事例2)人事システムのユーザ情報を IDaaS に連携に将来の発令に対応できない
- 課題)クラウドサービスで利用する属性値が足りなかった
- 規模:2000人以上
- 対象:全社
- 業種:IT
- 期間:11か月
人事システムと連携するときの課題感として、将来の発令日に属性を反映される仕組みが少ないので、人事システムを更新すると、即時認証基盤に連携される。具体的には、4月に移動する場合において、3月に先に属性変更されてしまうと、異動先の部署のシステムにアクセスできてしまうし、今までのシステムにアクセスできなくなる。
人事システムに使用する ID 情報(メールアドレス)が存在しなかった。IDaaS を使用するのに不足している状態だった。
Okta に一時的にテーブルを設けて情報を格納して、発令日になったらユーザ情報を変更させる仕組みを作成した。Okta Workflows を使用して、認証の為に不足している情報(属性:値)を一時テーブルに保存された氏名情報などで、ID、メールアドレスなどの自動生成生成した。
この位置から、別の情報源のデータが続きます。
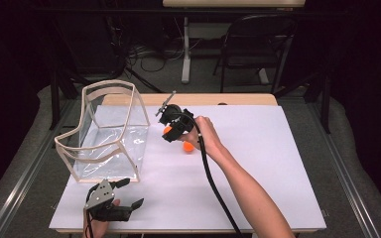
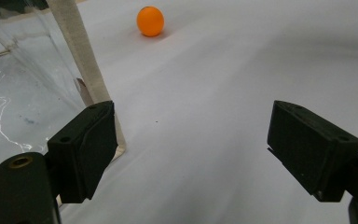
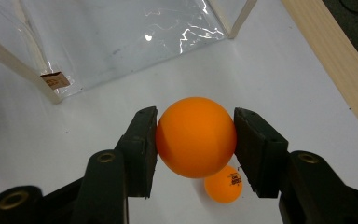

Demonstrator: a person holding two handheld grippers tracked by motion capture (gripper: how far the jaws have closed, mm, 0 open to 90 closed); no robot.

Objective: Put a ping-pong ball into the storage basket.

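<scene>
My right gripper [image 3: 196, 140] is shut on an orange ball [image 3: 196, 136], one pad pressing each side, and holds it just above the white table. In the high view that gripper [image 1: 168, 132] hangs right of the clear bag [image 1: 106, 134], which stands open-topped with beige trim. Below and right of the held ball [image 1: 167, 130], a second orange ball [image 1: 188, 146] lies loose on the table; the right gripper view has this loose ball [image 3: 223, 184] under the jaws. My left gripper [image 1: 130, 193] rests open near the front edge, with nothing between its jaws [image 2: 191, 140]. Beyond them lie the loose ball [image 2: 150, 21] and the bag's corner [image 2: 81, 56].
A white sheet [image 1: 258, 163] covers the table, with a wooden strip [image 1: 238, 99] along its far edge. A dark chair [image 1: 258, 44] and a table leg [image 1: 186, 49] stand on the floor behind. The right gripper's black cable [image 1: 213, 183] trails along the forearm.
</scene>
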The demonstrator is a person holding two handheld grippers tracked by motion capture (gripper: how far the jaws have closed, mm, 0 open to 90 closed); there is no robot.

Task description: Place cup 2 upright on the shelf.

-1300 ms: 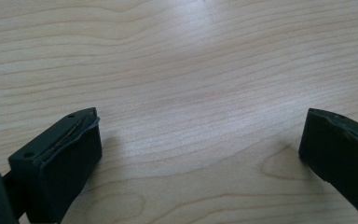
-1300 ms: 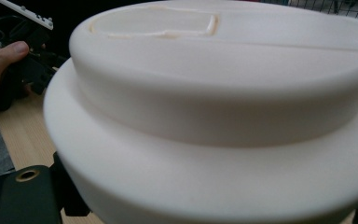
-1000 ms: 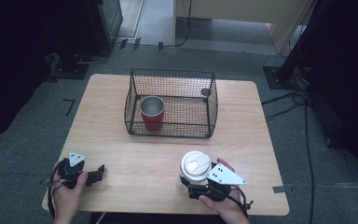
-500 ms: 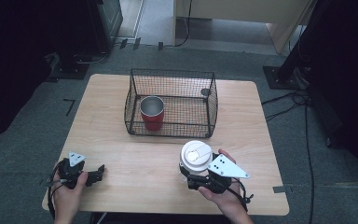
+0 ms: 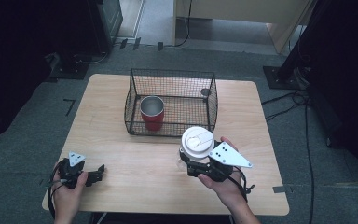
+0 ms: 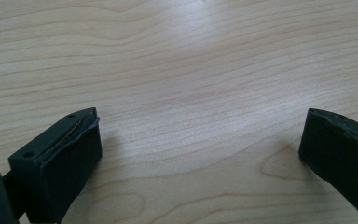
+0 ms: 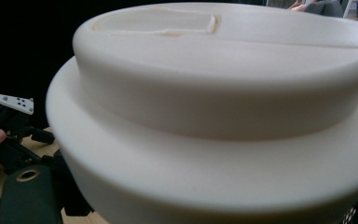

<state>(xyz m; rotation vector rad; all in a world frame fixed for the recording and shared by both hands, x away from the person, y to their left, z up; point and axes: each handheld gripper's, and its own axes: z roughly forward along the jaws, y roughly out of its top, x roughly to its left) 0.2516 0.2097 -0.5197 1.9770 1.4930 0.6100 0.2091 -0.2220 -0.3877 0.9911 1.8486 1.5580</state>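
- High view: right gripper (image 5: 192,164) is gripping a white-lidded cup (image 5: 197,141) above the worktop (image 5: 135,161), just in front of the basket (image 5: 172,100).
- Left gripper (image 5: 95,174) is resting on the worktop, jaws standing wide apart.

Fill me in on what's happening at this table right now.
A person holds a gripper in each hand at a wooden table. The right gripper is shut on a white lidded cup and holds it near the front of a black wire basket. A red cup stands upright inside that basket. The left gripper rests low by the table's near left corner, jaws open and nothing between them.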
そして、発令日に情報連携させるように設定。
事例3)既存の認証が煩わしい(利用するアプリケーションの増加、定期的なパスワード変更の運用をしたい)
- 課題)様々なクラウドサービスの利用に於いて、Passwordしか利用できない、MFA しか利用できないなど
- 規模:2500人以上
- 対象:全社
- 業種:インフラ
- 期間:9か月
まずは、認証を Okta にまとめることによって、一元管理して、認証の入り口を1つに統一した。利用しているサービスごとに MFA、ワンタイム、秘密の質問などをしなくて済むので、利便性が向上する。
Okta Verify の Okta FastPass機能 + Workflows により、社給端末(Windows Hello あり / なし)、社給端末以外でのアクセスに於いて管理端末チェック(社給端末であるかないか)して、ファストパスで二要素認証にした。
まとめ
既存の認証基盤が抱える問題に対するアプローチ方法が豊富にそろっており、非常に柔軟に課題を解決できるソリューションだと感じました。昨今では、DevOps のみならず、Security の基盤も含めて非常に多くのプラットフォームが存在し、それぞれの ID 管理や、パスワードポリシーもある中、Okta を利用すれば従業員のアカウントレベルできめ細かく認証させることが出来るのでセキュリティ向上と運用負荷の低減が狙え、利用ユーザもログイン認証のストレスを感じにくいのではないでしょうか。今回は、WIC の講演でしたが、CIC の方も講演を聞きたいと思いました。